Em um momento em que a chegada de estrangeiros bate recordes em Portugal, um novo estudo identificou que, embora sejam pouco visíveis fora do ambiente virtual, grupos anti-imigração estão bem organizados e seguem em atividade no país.
“Existem mobilizações anti-imigração em Portugal e isso é um achado relevante, embora essa constatação já possa parecer óbvia para algumas pessoas”, diz a coordenadora do estudo, a brasileira Thais França, doutora em sociologia e pesquisadora do Iscte (Instituto Universitário de Lisboa).
“De forma geral, o discurso oficial em Portugal é de minimização desse fenômeno. Desde as políticas públicas, até manuais escolares e de turismo, tende-se a falar de Portugal sempre como um país aberto à diversidade e tolerante com a imigração”, explica.
Dados mais recentes indicam que a população estrangeira em Portugal, que tem cerca de 10,3 milhões de habitantes, chegou a quase 1,1 milhão de residentes legais. Já superando as 400 mil pessoas, a comunidade brasileira é, com folga, a maior entre os imigrantes.
A investigação para esse novo trabalho levou cerca de dois anos e integra um projeto de pesquisa europeu que mapeia movimentos contrários à presença de imigrantes.
Além de acompanhar as discussões dos participantes, a pesquisadora também conseguiu entrevistar de forma aprofundada alguns integrantes desses grupos. Segundo ela, não existe um perfil típico dos ativistas contra a imigração.
“São pessoas de perfis diversos, a maioria são homens, mas também há mulheres envolvidas”, detalha. Um ponto em comum, porém, é o fato de que essas pessoas são bem integradas à sociedade e distantes do estereótipo de isolamento social.
Segundo França, a maior parte dos integrantes tenta embasar seus posicionamentos em teorias bem determinadas, sobretudo ligadas à ultradireita, que evocam os supostos riscos e os malefícios do aumento dos estrangeiros residentes.
Ao contrário de alguns outros países europeus, onde manifestações anti-imigração já acontecem com alguma regularidade nas ruas, os grupos em Portugal têm agido principalmente online. Isso não exclui, no entanto, a possibilidade de que as ações possam extrapolar o ambiente virtual no curto prazo.
“Com o aumento das ferramentas de monitoramento sobre alguns discursos nas redes sociais, os grupos migraram para ambientes mais fechados e menos visíveis”, diz a responsável pelo estudo.
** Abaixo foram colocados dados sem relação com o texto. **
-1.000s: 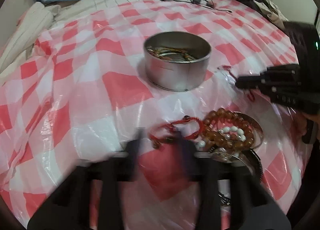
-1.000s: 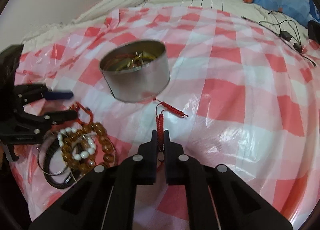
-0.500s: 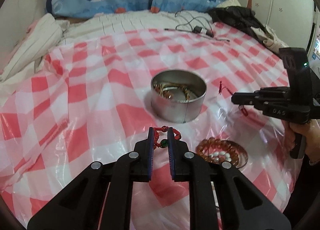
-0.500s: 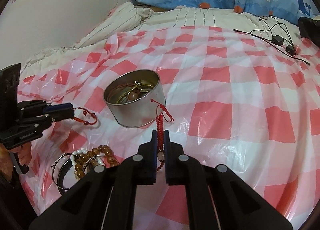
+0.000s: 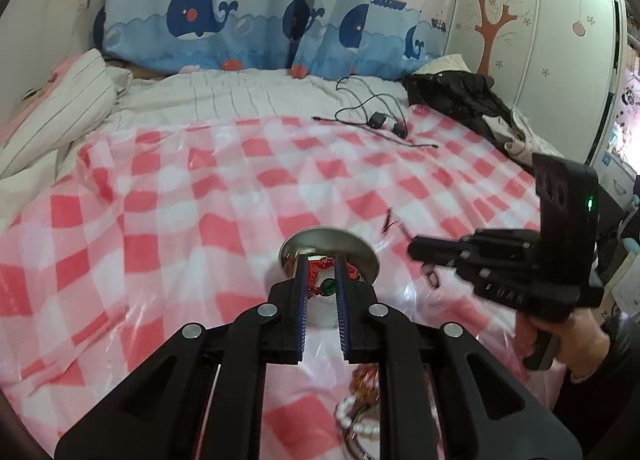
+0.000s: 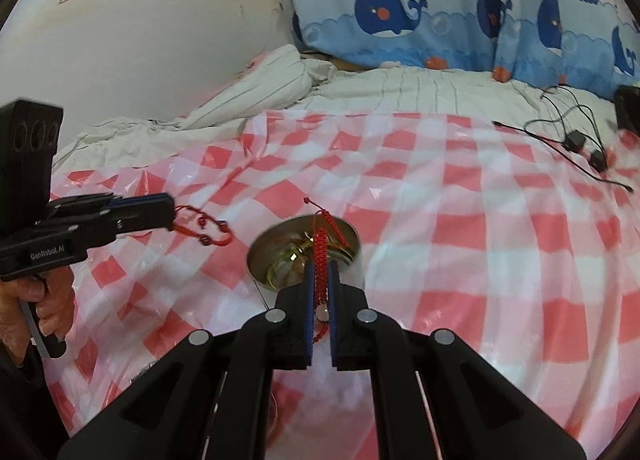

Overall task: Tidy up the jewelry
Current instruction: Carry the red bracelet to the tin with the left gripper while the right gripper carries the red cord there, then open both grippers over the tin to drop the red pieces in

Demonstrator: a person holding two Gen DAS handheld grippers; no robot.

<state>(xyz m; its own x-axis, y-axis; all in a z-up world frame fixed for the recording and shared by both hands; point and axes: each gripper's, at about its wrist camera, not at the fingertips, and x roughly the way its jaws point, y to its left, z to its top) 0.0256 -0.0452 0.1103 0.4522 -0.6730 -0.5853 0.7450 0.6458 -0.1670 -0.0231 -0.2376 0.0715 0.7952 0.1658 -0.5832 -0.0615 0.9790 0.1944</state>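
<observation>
My left gripper [image 5: 322, 272] is shut on a red cord bracelet with a green bead [image 5: 328, 286], held up in front of the round metal tin [image 5: 360, 256]. In the right wrist view the same bracelet [image 6: 204, 230] dangles from the left gripper [image 6: 170, 208], left of the tin [image 6: 352, 256]. My right gripper [image 6: 320, 276] is shut on a red braided bracelet [image 6: 320, 250], which stands up over the tin's near rim. From the left wrist view the right gripper [image 5: 414, 252] hovers right of the tin, trailing red cord [image 5: 394, 226]. Gold-coloured jewelry lies inside the tin.
A pile of amber and white bead bracelets [image 5: 360, 408] lies on the red-checked plastic cloth [image 5: 180, 240], near the left gripper. Black cables and adapters [image 6: 576, 140] lie at the far side. Dark clothing [image 5: 460, 96] and a striped duvet [image 6: 280, 76] edge the bed.
Both grippers rose off the cloth, each lifting its red bracelet. The left gripper shut on the cord bracelet from the pile. Both views tipped up, and the tin now sits behind the fingertips.
</observation>
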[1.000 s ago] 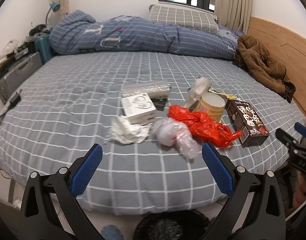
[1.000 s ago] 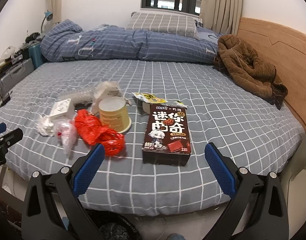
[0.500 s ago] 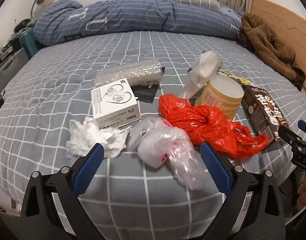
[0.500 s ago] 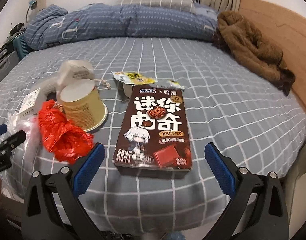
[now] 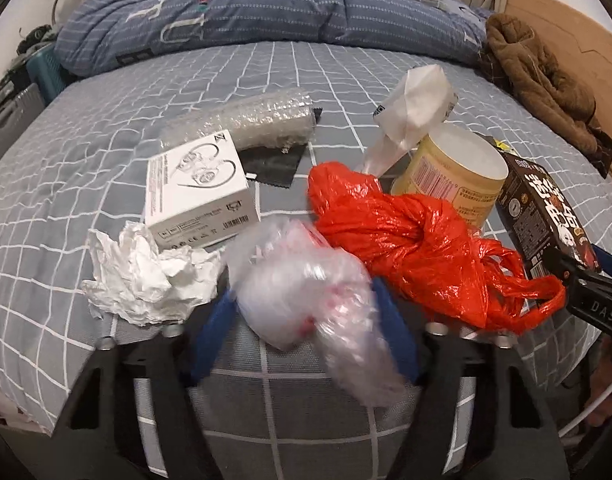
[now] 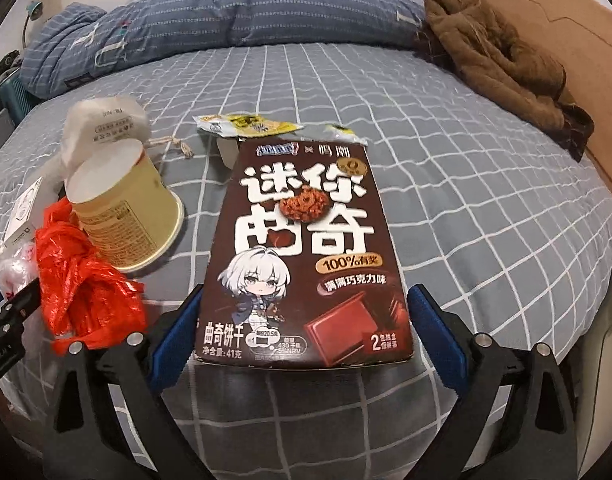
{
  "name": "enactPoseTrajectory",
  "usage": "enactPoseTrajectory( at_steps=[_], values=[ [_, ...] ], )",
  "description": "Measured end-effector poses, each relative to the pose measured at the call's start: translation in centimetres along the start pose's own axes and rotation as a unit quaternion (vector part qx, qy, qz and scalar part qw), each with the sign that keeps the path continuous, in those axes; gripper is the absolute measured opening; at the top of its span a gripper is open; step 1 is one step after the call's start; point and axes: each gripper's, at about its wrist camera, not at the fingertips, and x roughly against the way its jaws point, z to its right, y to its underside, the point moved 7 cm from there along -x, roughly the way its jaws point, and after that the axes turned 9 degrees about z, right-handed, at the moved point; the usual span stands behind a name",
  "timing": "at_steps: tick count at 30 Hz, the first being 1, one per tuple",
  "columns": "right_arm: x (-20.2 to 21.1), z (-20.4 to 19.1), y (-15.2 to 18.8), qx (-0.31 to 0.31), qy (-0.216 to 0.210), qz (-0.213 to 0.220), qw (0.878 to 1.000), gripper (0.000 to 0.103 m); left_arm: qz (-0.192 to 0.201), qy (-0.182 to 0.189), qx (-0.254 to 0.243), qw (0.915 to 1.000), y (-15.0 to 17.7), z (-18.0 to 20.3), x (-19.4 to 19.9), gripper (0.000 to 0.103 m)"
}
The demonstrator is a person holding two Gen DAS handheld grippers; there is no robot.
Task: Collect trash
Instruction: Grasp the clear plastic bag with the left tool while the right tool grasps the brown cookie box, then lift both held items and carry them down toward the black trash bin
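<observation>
Left wrist view: clear plastic bag (image 5: 306, 292) sits between the blue pads (image 5: 210, 336) of the left gripper (image 5: 302, 332), whose jaws are closing around it; whether the pads press it yet I cannot tell.
At 10 o'clock of that bag: crumpled white tissue (image 5: 146, 276), touching the left pad's tip, with a white earphone box (image 5: 198, 196) just behind it.
At 2 o'clock: red plastic bag (image 5: 422, 252), knotted, crowding the right pad and lying against a yellow paper cup (image 5: 454, 172).
At 12 o'clock, farther up the bed (image 5: 106, 132): roll of bubble wrap (image 5: 246, 124).
Right wrist view: brown cookie box (image 6: 302, 256) lies flat between the right gripper (image 6: 306, 328) pads, jaws wide, a gap showing at the right pad.
At 9 o'clock of the box: the cup tipped on its side, the red bag below it.
At 12 o'clock: torn yellow wrapper (image 6: 246, 124) touching the box's far end.
At 1 o'clock, well apart: brown jacket (image 6: 502, 60) by the headboard.
</observation>
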Motion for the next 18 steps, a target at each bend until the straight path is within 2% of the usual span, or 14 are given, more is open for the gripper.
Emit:
enactPoseTrajectory(
  at_steps=[1,5,18],
  values=[
    [-0.1,-0.1,0.2,0.001,-0.005,-0.004,1.000,0.088,0.000,0.003,0.003,1.0000,0.0,-0.1,-0.1,0.062],
    [0.1,-0.3,0.3,0.002,-0.008,0.000,1.000,0.087,0.001,0.004,0.004,1.0000,0.1,-0.1,0.1,0.057],
    [3.9,-0.2,-0.9,0.013,-0.016,0.035,0.999,0.087,0.022,0.005,0.001,0.9998,-1.3,0.2,2.8,0.057]
  ],
)
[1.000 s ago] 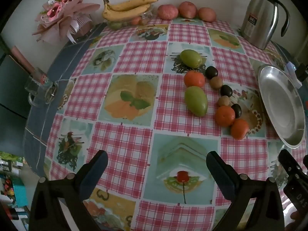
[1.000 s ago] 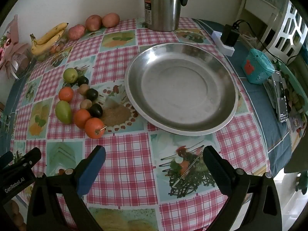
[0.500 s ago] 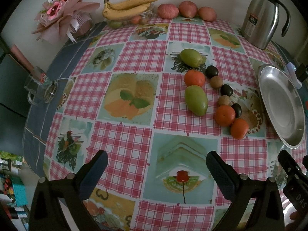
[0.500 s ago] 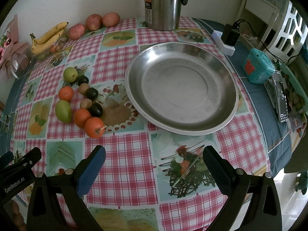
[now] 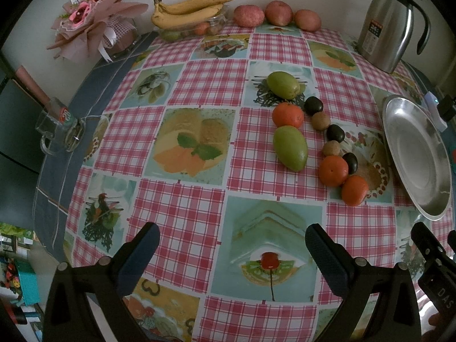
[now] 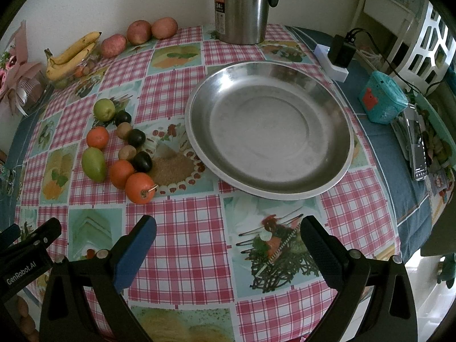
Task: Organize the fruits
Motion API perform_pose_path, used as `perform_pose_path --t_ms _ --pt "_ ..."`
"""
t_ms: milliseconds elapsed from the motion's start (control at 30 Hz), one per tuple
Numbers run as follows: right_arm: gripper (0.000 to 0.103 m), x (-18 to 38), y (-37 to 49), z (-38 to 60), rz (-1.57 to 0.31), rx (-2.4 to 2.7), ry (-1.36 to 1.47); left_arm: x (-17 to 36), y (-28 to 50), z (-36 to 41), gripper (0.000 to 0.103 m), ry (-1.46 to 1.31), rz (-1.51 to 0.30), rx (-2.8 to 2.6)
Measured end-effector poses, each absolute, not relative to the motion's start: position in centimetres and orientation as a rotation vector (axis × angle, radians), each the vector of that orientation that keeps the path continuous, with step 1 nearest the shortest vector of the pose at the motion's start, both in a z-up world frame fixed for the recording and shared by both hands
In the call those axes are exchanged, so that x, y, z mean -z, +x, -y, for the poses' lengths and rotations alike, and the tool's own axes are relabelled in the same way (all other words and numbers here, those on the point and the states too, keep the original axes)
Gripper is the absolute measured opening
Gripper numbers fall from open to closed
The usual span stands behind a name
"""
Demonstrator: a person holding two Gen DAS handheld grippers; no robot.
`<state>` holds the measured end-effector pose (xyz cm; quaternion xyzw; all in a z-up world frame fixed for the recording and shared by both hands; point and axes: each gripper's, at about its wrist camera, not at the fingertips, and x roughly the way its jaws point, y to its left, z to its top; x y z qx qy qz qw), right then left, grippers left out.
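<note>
A cluster of small fruits lies on the checked tablecloth: two green mangoes, three oranges, dark plums and brown kiwis. An empty steel plate sits to their right. My left gripper is open and empty above the table's near edge, short of the fruits. My right gripper is open and empty, in front of the plate.
Bananas, three red apples and a steel thermos stand along the back wall. A pink bouquet and a glass mug are at the left. A power strip and a teal box are at the right.
Both views have shifted only very slightly; the fruits and plate have not moved and both grippers stay open.
</note>
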<state>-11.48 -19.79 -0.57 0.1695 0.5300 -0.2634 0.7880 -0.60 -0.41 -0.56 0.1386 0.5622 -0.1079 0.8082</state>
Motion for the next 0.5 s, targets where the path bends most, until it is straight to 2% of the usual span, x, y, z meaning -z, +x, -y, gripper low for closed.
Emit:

Ainda assim, não é difícil encontrá-los. “Há comunidades no Telegram, por exemplo, com mais de 10 mil membros.”
O trabalho identificou diferentes graus de intolerância contra a imigração, mas com um ponto similar: a percepção de que, atualmente, Portugal vive uma imigração sem controle.
Existe, de maneira geral, a ideia de que a chegada de estrangeiros está pressionando os serviços públicos, como saúde e de educação, e contribuindo para a manutenção dos baixos salários no país.
“Uma das coisas que esses ativistas anti-imigração dizem é que, com o grande número de imigrantes, começa a haver um investimento muito alto do Estado para a integração dessas pessoas. Como, por exemplo, com a disponibilização de tradução nas escolas ou de comida halal [que segue preceitos para ser consumida para muçulmanos] nas cantinas”, exemplifica.
Na visão dos integrantes desses grupos, esse é um dinheiro que o governo poderia estar gastando com a população portuguesa.
Na avaliação da coordenadora do projeto, o aumento das queixas de xenofobia e de racismo não significa, necessariamente, que as pessoas que praticaram as agressões sejam integrantes de grupos organizados anti-imigração.
“O fato de haver mais casos de racismo e xenofobia com imigrantes não significa que essas pessoas sejam ativistas anti-imigração ou façam parte de uns grupos”, avalia. “Um grupo com uma agenda própria, com uma pauta, é muito diferente de pessoas que agem independente.”